> _The task_: The complete listing goes into the output exactly, without its pictures.

> _Recorded data_:

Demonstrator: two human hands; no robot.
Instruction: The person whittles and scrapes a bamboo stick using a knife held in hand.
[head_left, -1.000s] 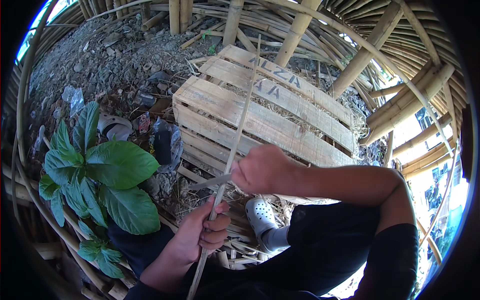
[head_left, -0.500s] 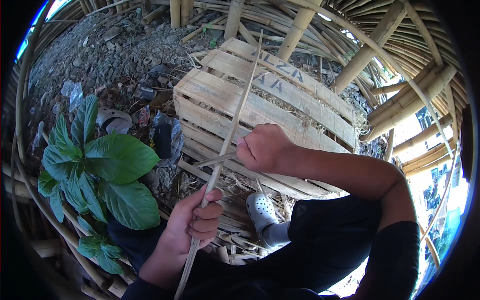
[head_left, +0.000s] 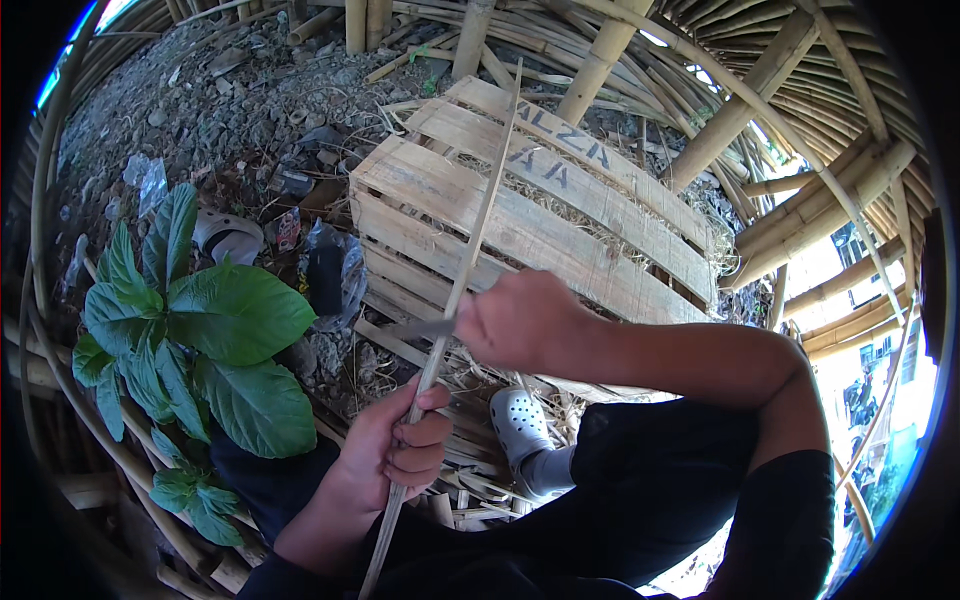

> _Written answer_:
Demonstrator: two human hands; no robot.
Instruction: The person whittles and scrapes a bamboo stick using a knife held in hand.
[head_left, -1.000s] 
[head_left, -0.500s] 
[head_left, +0.000s] 

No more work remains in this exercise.